#### Dataset excerpt
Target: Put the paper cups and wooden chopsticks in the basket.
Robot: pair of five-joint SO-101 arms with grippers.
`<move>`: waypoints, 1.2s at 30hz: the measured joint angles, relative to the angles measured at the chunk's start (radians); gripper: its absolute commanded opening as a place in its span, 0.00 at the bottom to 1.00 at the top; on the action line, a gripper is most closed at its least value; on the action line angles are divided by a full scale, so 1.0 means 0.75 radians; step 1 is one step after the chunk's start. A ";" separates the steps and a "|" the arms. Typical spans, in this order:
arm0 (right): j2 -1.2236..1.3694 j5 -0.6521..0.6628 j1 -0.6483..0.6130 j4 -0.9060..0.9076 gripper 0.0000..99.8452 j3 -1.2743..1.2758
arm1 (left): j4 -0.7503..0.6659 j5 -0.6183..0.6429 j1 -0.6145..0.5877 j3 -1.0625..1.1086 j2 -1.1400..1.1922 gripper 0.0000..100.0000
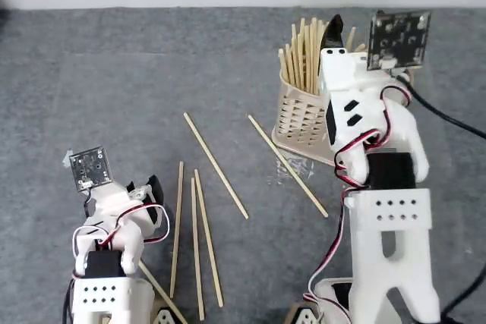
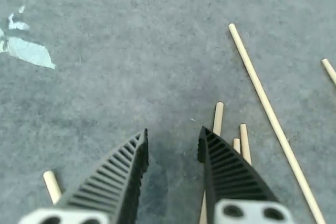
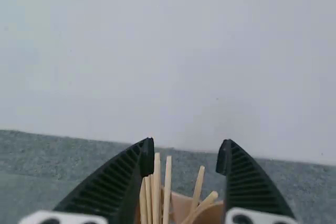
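The basket [image 1: 298, 123] is sitting toward the far right of the grey desk [image 1: 114, 96]. It's a cream lattice thing, and it's holding a bundle of chopsticks [image 1: 304, 55], pale wood, standing upright and fanning out a bit above the rim. The right claw [image 3: 186, 153] is hanging right over that bundle with its jaws spread and nothing pinched. In its wrist view the stick tips are poking up in the gap between the two black ribbed fingers [image 3: 123, 182], closer to one finger than the other, and I can't tell if they're touching it.

The loose chopsticks [image 1: 216, 165] are lying flat on the desk. One long one is lying at a slant out in the middle. Another slanted chopstick [image 1: 287, 163] is running just in front of the basket, with its far end near the basket's side. A group of three [image 1: 195, 244] is lying roughly side by side, just beside the left arm.

The left claw [image 2: 172, 148] is hovering low over bare desk, also spread and holding nothing. In its wrist view, the ends of the three are sitting right next to one finger. One of them is poking just past the fingertip, and the gap between the fingers is staying clear of sticks. A short stick end [image 2: 51, 184] is peeking out beyond the other finger.
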 measured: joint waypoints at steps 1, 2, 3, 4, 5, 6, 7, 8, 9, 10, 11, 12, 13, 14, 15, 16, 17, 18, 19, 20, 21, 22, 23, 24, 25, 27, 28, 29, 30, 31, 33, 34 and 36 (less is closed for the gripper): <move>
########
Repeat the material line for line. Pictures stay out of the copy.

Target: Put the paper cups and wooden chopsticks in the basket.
Robot: pair of five-joint SO-101 arms with grippers.
`<move>`: waypoints, 1.2s at 30hz: the measured joint angles, relative to the angles measured at the chunk's start (radians); gripper: its absolute commanded opening as a place in its span, 0.00 at the bottom to 1.00 at the top; on the action line, a gripper is most closed at its least value; on the action line angles are divided by a full scale, so 1.0 means 0.75 radians; step 1 is one step after the chunk's start. A ";" separates the steps and a "|" the arms. Typical spans, in this order:
arm0 (right): j2 -1.2236..1.3694 j5 -0.6521..0.6628 j1 -0.6483..0.6130 j4 -0.9060..0.9076 gripper 0.0000..99.8452 j3 -1.2743..1.2758
arm1 (left): j4 -0.7503..0.6659 j5 -0.6183..0.6429 j1 -0.6145..0.5877 j3 -1.0625..1.1086 j2 -1.1400..1.1922 gripper 0.0000..100.0000
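The basket [image 1: 298, 123] is sitting toward the far right of the grey desk [image 1: 114, 96]. It's a cream lattice thing, and it's holding a bundle of chopsticks [image 1: 304, 55], pale wood, standing upright and fanning out a bit above the rim. The right claw [image 3: 186, 153] is hanging right over that bundle with its jaws spread and nothing pinched. In its wrist view the stick tips are poking up in the gap between the two black ribbed fingers [image 3: 123, 182], closer to one finger than the other, and I can't tell if they're touching it.

The loose chopsticks [image 1: 216, 165] are lying flat on the desk. One long one is lying at a slant out in the middle. Another slanted chopstick [image 1: 287, 163] is running just in front of the basket, with its far end near the basket's side. A group of three [image 1: 195, 244] is lying roughly side by side, just beside the left arm.

The left claw [image 2: 172, 148] is hovering low over bare desk, also spread and holding nothing. In its wrist view, the ends of the three are sitting right next to one finger. One of them is poking just past the fingertip, and the gap between the fingers is staying clear of sticks. A short stick end [image 2: 51, 184] is peeking out beyond the other finger.
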 measured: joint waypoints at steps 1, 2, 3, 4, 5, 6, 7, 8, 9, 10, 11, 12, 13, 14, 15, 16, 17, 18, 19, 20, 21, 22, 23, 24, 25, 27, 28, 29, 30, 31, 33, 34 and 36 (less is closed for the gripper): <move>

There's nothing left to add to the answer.